According to the LAO, 60-percent of the funds would be used to provide "grants and loans to support research on prevention, diagnosis, treatment, and potential cures for cancer and tobacco-related diseases." 

The measure states that "all qualified researchers would have an equal
opportunity to compete for these research funds."

The second largest portion of the funds--20-percent--would be used by the California Dept. of Public Health to fund smoking cessation programs. Fifteen-percent would be spent building facilities and purchasing equipment necessary for cancer research.

Other portions of the funds would go toward increased law enforcement and administrative costs.

What They're Saying

According to the Ballotpedia.com, a combined $58.9 million has been raised to lobby both for and against Proposition 29. A wide majority the money--$46.7-percent--has been raised by the opposition.

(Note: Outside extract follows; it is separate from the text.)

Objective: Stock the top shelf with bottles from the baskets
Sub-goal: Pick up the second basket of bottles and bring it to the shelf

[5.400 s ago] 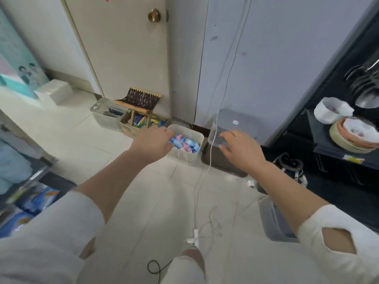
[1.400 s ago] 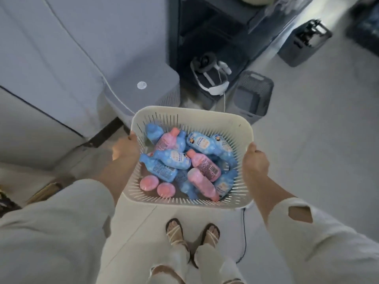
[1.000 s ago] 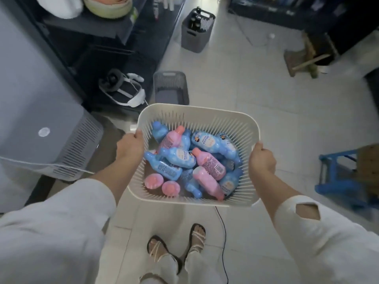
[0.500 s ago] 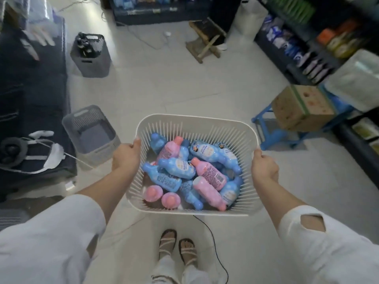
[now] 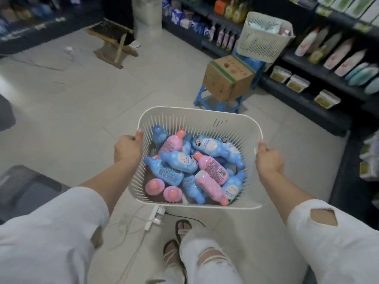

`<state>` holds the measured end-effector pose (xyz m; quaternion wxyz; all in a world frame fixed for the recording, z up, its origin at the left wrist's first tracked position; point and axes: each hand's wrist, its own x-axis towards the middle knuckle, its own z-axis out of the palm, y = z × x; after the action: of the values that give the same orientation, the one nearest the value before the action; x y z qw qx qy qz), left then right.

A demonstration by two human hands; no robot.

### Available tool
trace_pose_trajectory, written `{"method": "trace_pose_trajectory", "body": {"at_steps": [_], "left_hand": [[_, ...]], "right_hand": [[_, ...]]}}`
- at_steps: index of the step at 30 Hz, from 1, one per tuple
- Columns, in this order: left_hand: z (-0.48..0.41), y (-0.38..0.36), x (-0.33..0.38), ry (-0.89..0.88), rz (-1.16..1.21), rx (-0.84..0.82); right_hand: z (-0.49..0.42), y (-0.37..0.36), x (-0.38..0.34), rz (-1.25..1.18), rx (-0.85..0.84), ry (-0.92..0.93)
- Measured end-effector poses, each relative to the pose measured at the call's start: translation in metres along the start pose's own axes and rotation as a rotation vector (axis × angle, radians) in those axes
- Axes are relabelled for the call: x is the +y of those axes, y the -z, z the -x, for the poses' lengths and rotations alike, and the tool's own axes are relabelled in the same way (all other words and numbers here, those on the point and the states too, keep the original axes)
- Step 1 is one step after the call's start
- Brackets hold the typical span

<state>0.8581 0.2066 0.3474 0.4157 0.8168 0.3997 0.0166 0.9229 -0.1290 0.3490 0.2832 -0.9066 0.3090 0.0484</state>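
Note:
I carry a white slatted basket in front of me above the floor. It holds several small blue and pink bottles lying in a heap. My left hand grips the basket's left rim and my right hand grips its right rim. Dark shop shelves stocked with bottles and tubs run along the right. A second white basket with goods stands ahead on the right, in front of those shelves.
A cardboard box sits on a blue stool ahead right. A wooden stool stands further off. A power strip and cables lie on the tiled floor by my feet. A grey bin is at left.
I picked the basket up from the floor by the wall and have turned right with it. The stocked shelves, box and second basket have come into view, now nearer.

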Motion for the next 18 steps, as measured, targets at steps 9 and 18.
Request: {"method": "trace_pose_trajectory", "body": {"at_steps": [9,18], "left_hand": [[-0.012,-0.065,0.044,-0.087,-0.043,-0.092],[-0.040,-0.168,0.113,-0.154,-0.106,-0.156]], "right_hand": [[-0.040,0.018,0.039,-0.042,0.085,-0.107],[-0.134,0.021,0.067,-0.103,0.078,-0.234]]}}
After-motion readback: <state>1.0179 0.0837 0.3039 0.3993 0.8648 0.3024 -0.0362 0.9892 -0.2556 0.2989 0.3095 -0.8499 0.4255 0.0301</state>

A key argument against the measure is that grant funds could be won by out of state researchers, however, in a letter to the Los Angeles Times, supporters Sherry Lansing and Kristiina Vuori said there is "clear language" in the measure that requires funds to be spent in California.

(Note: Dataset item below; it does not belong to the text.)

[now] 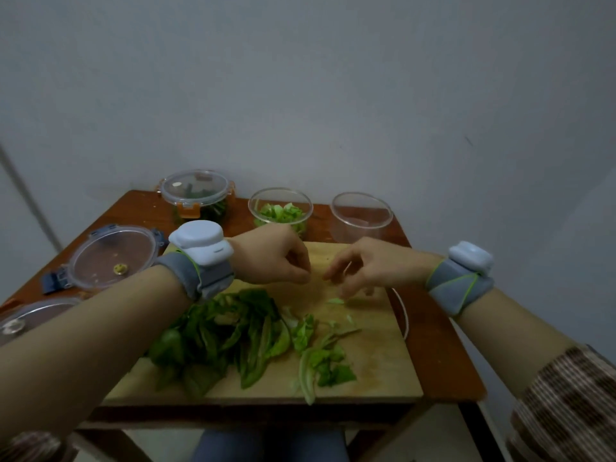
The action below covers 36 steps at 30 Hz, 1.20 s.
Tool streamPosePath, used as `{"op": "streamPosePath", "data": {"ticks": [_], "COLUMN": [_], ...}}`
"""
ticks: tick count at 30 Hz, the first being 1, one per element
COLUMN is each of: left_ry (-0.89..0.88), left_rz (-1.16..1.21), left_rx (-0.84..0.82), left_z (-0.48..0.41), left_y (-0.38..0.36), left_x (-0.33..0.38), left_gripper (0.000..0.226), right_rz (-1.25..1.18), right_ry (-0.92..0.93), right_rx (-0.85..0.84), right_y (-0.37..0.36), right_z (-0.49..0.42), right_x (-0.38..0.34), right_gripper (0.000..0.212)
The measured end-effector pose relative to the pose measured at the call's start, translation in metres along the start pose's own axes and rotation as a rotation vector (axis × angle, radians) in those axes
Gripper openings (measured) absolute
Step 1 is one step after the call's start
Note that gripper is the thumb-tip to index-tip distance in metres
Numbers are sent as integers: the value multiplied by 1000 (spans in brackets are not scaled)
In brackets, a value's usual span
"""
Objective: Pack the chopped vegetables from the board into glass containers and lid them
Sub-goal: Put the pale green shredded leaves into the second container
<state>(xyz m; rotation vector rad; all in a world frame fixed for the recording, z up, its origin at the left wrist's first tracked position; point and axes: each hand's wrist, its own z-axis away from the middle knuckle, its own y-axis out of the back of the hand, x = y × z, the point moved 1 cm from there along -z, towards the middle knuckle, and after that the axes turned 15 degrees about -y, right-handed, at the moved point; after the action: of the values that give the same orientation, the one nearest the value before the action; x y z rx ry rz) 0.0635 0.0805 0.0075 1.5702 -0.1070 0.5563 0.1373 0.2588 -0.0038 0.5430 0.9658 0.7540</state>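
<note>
- Left hand (273, 258), frame centre, over the far part of the board (373, 361): fingertips are bunched together. Whether a scrap is pinched cannot be told.
- Right hand (366, 266) faces it with fingers loosely curled and apart. Blur hides whether anything is held.
- Greens (233, 335) are heaped lower centre on the board, partly under the left forearm. Loose bits are scattered to the right of the heap.
- Risk: leaves could be dragged off the near edge by the left forearm and wrist band (203, 261), which hang just over the heap.
- Risk: small pinches may be dropped on the table (433, 328) in the gap between the board and the part-filled container (280, 211).
- Risk: the empty container (361, 215) stands near the table's far right edge and could be knocked off by a wide reach.
- Edges: the board reaches almost to the table's near edge, so little margin is left there.
- Room: a loose lid (113, 258) takes up the left side. Open space is seen on the board's right half.
</note>
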Motion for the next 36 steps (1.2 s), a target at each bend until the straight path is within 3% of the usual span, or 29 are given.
{"op": "streamPosePath", "data": {"ticks": [3, 6, 9, 13, 19, 27, 36], "left_ry": [-29, -39, 19, 64, 64, 25, 61], "left_rz": [3, -55, -123, -193, -244, -237, -132], "left_rx": [-67, -148, -236, -348, -341, -354, -121], "left_z": [4, 6, 7, 6, 2, -1, -4], "left_y": [-1, -3, -8, -14, -16, -18, -19], "left_x": [14, 26, 32, 33, 38, 36, 23], "left_gripper": [26, 35, 48, 57, 41, 25, 24], "right_rz": [115, 181, 180, 173, 152, 117, 64], "right_ry": [0, 4, 1, 8, 14, -3, -22], "right_rx": [-78, -92, 1, 76, 149, 231, 349], "right_y": [-8, -17, -27, -33, -35, -37, -32], "right_z": [16, 26, 27, 26, 26, 25, 25], "right_x": [4, 3, 2, 0, 1, 2, 8], "right_gripper": [55, 64, 62, 43, 22, 31, 17]}}
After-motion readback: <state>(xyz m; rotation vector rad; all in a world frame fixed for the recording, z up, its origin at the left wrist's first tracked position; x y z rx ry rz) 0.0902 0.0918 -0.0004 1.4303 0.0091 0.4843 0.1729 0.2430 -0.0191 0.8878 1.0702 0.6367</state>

Lansing, CEO of Paramount Picture Group, is the co-founder of the group Stand Up to Cancer. Vuori, M.D., Ph.D., is a member of Stand Up to Cancer and sits on on the board of directors of the American Association for Cancer Research.

The Los Angeles Times

No on Prop. 29:

Proposition 29 is well intentioned, but it just doesn't make sense for the state to get into the medical research business to the tune of half a billion dollars a year when it has so many other important unmet needs. California can't afford to retain its K-12 teachers, keep all its parks open, give public college students the courses they need to earn a degree or provide adequate home health aides for the infirm or medical care for the poor. If the state is going to raise a new $735 million, it should put the money in the general fund rather than dedicating it to an already well-funded research effort. Funding priorities shouldn't be set at the ballot box.

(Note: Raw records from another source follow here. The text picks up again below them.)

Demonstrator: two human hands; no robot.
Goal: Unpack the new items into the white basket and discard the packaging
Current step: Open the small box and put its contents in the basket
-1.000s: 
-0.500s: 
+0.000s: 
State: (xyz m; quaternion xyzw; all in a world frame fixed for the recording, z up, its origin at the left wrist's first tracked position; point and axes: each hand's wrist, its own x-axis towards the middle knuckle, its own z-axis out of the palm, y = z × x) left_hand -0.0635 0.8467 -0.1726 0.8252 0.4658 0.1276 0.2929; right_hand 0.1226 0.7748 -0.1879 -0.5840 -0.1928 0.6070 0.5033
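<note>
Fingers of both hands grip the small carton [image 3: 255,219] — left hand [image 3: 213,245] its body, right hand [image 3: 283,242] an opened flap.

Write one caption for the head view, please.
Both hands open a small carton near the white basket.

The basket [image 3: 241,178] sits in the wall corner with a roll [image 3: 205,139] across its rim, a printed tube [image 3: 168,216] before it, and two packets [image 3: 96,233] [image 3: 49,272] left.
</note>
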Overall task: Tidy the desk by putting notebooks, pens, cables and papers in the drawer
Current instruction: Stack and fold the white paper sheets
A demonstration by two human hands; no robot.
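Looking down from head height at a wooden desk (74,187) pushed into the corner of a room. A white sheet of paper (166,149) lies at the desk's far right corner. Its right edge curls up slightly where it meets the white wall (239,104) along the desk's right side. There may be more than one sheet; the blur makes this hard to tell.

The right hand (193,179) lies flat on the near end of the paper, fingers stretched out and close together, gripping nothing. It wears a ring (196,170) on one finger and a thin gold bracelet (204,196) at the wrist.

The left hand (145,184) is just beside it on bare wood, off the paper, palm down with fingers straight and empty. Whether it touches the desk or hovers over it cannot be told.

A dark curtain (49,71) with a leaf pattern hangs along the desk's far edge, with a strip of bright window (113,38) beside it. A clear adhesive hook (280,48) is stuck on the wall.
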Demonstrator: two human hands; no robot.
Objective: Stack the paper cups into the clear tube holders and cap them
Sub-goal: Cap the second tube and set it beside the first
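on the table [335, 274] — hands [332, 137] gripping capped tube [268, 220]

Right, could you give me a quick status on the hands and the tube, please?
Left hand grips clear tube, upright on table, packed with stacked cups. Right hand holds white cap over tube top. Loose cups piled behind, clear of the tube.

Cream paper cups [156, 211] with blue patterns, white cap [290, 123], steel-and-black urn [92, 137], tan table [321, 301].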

The American Heart Association

Yes on Prop. 29:

The proposed $1 tobacco tax – paid only by those who purchase tobacco products – will save 104,000 lives; stop 228,000 kids from smoking; and generate approximately $735 million every year to support life-saving research and tobacco prevention programs. Prop 29 will also provide vital funding to make advances in prevention, detection and treatment of heart disease, stroke and other smoking-related illnesses.

Sixty cents of every dollar will go towards lifesaving research of tobacco related illnesses like heart disease and stroke, the No. 1 and No. 4 causes of death for Californians. The tobacco tax will reduce California’s smoking rate, reduce death and disability from cardiovascular diseases and stroke, and reduce public exposure to secondhand smoke.

Local Reaction

LAUSD Local District 5 Board Member Bennett Kayser, who worked as a middle school health teacher for 14 years,  has publicly stated his support of the measure.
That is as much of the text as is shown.